- **What is needed**: Each record must be repeated exactly. None may be dropped.

▽

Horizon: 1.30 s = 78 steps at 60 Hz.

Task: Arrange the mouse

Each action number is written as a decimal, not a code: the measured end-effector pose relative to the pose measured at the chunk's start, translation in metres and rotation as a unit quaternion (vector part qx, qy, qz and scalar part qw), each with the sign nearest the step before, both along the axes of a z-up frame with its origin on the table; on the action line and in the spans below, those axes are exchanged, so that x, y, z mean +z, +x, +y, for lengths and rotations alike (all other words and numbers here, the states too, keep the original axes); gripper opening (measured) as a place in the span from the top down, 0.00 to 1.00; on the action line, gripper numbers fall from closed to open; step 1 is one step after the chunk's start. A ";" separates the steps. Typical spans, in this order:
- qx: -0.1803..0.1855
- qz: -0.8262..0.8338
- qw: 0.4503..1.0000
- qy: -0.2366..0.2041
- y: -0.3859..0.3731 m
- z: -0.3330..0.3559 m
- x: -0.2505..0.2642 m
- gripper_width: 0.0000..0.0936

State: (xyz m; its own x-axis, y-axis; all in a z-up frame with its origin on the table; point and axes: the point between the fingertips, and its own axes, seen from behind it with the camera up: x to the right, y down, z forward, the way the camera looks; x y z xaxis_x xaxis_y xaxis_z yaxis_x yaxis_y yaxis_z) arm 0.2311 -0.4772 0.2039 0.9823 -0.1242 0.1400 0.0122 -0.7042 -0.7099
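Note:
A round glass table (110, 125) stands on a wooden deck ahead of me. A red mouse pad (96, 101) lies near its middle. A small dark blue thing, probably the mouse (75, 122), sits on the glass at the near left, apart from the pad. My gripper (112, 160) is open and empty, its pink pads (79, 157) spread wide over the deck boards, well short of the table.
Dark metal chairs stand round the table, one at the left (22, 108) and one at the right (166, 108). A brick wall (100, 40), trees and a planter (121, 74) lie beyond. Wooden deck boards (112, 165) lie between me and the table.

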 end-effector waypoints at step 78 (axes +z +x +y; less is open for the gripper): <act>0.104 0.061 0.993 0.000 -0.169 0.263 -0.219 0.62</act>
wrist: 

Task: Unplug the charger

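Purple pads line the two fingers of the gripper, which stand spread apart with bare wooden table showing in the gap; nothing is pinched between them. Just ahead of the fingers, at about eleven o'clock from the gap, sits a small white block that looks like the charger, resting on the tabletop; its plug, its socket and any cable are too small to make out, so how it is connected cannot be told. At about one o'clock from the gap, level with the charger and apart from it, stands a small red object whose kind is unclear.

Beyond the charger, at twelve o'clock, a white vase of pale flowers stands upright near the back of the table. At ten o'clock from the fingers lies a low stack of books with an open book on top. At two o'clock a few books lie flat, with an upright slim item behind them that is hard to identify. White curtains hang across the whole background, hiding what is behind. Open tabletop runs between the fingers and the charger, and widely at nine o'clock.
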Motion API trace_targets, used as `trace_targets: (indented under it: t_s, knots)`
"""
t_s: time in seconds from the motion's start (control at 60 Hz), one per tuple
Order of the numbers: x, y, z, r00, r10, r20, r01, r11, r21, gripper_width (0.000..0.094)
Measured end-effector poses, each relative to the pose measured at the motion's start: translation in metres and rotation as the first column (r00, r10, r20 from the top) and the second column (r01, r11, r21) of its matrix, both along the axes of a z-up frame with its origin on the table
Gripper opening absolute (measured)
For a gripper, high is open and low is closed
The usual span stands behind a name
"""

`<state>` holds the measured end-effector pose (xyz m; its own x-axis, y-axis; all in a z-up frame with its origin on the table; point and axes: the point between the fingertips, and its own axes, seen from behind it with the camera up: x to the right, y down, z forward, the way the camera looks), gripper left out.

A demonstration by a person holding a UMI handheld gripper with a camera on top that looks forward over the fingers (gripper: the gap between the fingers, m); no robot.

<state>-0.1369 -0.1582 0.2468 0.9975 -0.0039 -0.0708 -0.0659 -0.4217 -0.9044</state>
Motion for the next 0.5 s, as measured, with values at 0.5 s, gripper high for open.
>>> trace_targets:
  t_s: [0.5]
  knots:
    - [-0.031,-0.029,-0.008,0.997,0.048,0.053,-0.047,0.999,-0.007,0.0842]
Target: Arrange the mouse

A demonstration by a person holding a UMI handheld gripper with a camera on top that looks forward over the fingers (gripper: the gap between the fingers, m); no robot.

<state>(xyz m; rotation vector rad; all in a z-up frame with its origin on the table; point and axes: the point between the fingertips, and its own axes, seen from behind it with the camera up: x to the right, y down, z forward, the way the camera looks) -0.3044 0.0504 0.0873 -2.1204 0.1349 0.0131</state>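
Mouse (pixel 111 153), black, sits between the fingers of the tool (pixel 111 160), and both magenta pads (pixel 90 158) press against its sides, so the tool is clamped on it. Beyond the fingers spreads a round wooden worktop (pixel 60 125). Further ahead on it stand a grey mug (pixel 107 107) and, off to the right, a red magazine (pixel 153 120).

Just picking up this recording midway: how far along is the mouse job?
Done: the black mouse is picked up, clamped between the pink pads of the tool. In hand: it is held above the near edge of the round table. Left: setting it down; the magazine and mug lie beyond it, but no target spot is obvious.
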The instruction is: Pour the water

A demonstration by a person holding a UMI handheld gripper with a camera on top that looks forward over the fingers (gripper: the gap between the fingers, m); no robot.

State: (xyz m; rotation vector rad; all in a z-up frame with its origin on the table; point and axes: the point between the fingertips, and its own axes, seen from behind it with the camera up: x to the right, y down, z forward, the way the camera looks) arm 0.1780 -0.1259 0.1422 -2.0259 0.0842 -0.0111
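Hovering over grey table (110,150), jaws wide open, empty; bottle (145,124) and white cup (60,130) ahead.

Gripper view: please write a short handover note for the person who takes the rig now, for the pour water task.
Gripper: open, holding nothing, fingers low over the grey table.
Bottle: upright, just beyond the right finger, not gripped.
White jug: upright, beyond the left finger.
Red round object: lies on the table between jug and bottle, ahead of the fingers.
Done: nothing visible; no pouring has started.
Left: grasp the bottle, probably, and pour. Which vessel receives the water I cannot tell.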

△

- **Task result**:
Horizon: 1.30 s = 78 steps at 60 Hz.

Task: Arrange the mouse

Each action number is written as a decimal, not a code: the measured end-effector pose relative to the pose measured at the chunk's start, translation in metres and rotation as a unit quaternion (vector part qx, qy, qz and scalar part qw), each with the sign nearest the step before, both along the axes of a z-up frame with its origin on the table; on the action line and in the spans below, those axes are exchanged, so that x, y, z mean +z, +x, +y, for lengths and rotations alike (all other words and numbers here, the states too, keep the original axes); gripper opening (measured) as a place in the span from the top down, 0.00 to 1.00; on the action line, gripper numbers fall from closed to open; step 1 is one step after the chunk's start. A ";" separates the steps. Typical spans, in this order:
- qx: -0.1803..0.1855
- qz: -0.8262..0.8338
- qw: 0.4503..1.0000
- qy: -0.2366..0.2041
- y: -0.3859..0.3731 m
- z: -0.3330..0.3559 m
- x: -0.2505..0.2642 m
- gripper_width: 0.0000..0.0936

State: (xyz m; its own x-axis, y-axis; all in a z-up frame with its origin on the table; point and axes: the point between the fingertips, and its own axes, seen from behind it with the camera up: x to the right, y down, z forward, the way the camera looks; x y z xaxis_x xaxis_y xaxis_z yaxis_x yaxis_y yaxis_z) arm 0.2311 -0.4772 0.2039 0.9823 -0.1242 0.1400 0.0122 -0.7042 -0.7099
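Note:
A round glass table (110, 125) stands on a wooden deck ahead of me. A red mouse pad (96, 101) lies near its middle. A small dark blue thing, probably the mouse (75, 122), sits on the glass at the near left, apart from the pad. My gripper (112, 160) is open and empty, its pink pads (79, 157) spread wide over the deck boards, well short of the table.
Dark metal chairs stand round the table, one at the left (22, 108) and one at the right (166, 108). A brick wall (100, 40), trees and a planter (121, 74) lie beyond. Wooden deck boards (112, 165) lie between me and the table.
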
 end-effector waypoints at step 78 (axes +z +x +y; less is open for the gripper): <act>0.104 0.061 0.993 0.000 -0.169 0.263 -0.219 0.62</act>
wrist: 

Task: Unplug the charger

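Purple pads line the two fingers of the gripper, which stand spread apart with bare wooden table showing in the gap; nothing is pinched between them. Just ahead of the fingers, at about eleven o'clock from the gap, sits a small white block that looks like the charger, resting on the tabletop; its plug, its socket and any cable are too small to make out, so how it is connected cannot be told. At about one o'clock from the gap, level with the charger and apart from it, stands a small red object whose kind is unclear.

Beyond the charger, at twelve o'clock, a white vase of pale flowers stands upright near the back of the table. At ten o'clock from the fingers lies a low stack of books with an open book on top. At two o'clock a few books lie flat, with an upright slim item behind them that is hard to identify. White curtains hang across the whole background, hiding what is behind. Open tabletop runs between the fingers and the charger, and widely at nine o'clock.
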Motion API trace_targets, used as `trace_targets: (indented under it: t_s, knots)`
"""
t_s: time in seconds from the motion's start (control at 60 Hz), one per tuple
Order of the numbers: x, y, z, r00, r10, r20, r01, r11, r21, gripper_width (0.000..0.094)
Measured end-effector poses, each relative to the pose measured at the motion's start: translation in metres and rotation as the first column (r00, r10, r20 from the top) and the second column (r01, r11, r21) of its matrix, both along the axes of a z-up frame with its origin on the table
Gripper opening absolute (measured)
For a gripper, high is open and low is closed
The usual span stands behind a name
"""

`<state>` holds the measured end-effector pose (xyz m; its own x-axis, y-axis; all in a z-up frame with its origin on the table; point and axes: the point between the fingertips, and its own axes, seen from behind it with the camera up: x to the right, y down, z forward, the way the camera looks), gripper left out.

A demonstration by a person holding a UMI handheld gripper with a camera on top that looks forward over the fingers (gripper: the gap between the fingers, m); no robot.

<state>-0.1369 -0.1582 0.2468 0.9975 -0.0039 -0.0708 -0.0659 -0.4217 -0.9044</state>
Motion for the next 0.5 s, as measured, with values at 0.5 s, gripper high for open.
>>> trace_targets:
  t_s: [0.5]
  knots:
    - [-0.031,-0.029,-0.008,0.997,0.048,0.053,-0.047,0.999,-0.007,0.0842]
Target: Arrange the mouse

A demonstration by a person holding a UMI handheld gripper with a camera on top that looks forward over the fingers (gripper: the gap between the fingers, m); no robot.

<state>(xyz m; rotation vector rad; all in a z-up frame with its origin on the table; point and axes: the point between the fingertips, and its own axes, seen from behind it with the camera up: x to the right, y down, z forward, the way the camera looks) -0.3044 0.0504 0.0873 -2.1204 0.1349 0.0131</state>
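Mouse (pixel 111 153), black, sits between the fingers of the tool (pixel 111 160), and both magenta pads (pixel 90 158) press against its sides, so the tool is clamped on it. Beyond the fingers spreads a round wooden worktop (pixel 60 125). Further ahead on it stand a grey mug (pixel 107 107) and, off to the right, a red magazine (pixel 153 120).

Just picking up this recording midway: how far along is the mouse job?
Done: the black mouse is picked up, clamped between the pink pads of the tool. In hand: it is held above the near edge of the round table. Left: setting it down; the magazine and mug lie beyond it, but no target spot is obvious.
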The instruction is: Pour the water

A demonstration by a person holding a UMI handheld gripper with a camera on top that looks forward over the fingers (gripper: the gap between the fingers, m); no robot.

State: (xyz m; rotation vector rad; all in a z-up frame with its origin on the table; point and axes: the point between the fingertips, and its own axes, seen from behind it with the camera up: x to the right, y down, z forward, the way the camera looks) arm 0.1780 -0.1259 0.1422 -2.0259 0.0842 -0.0111
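Hovering over grey table (110,150), jaws wide open, empty; bottle (145,124) and white cup (60,130) ahead.

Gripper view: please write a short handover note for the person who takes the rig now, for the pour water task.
Gripper: open, holding nothing, fingers low over the grey table.
Bottle: upright, just beyond the right finger, not gripped.
White jug: upright, beyond the left finger.
Red round object: lies on the table between jug and bottle, ahead of the fingers.
Done: nothing visible; no pouring has started.
Left: grasp the bottle, probably, and pour. Which vessel receives the water I cannot tell.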

Output is complete for this exercise.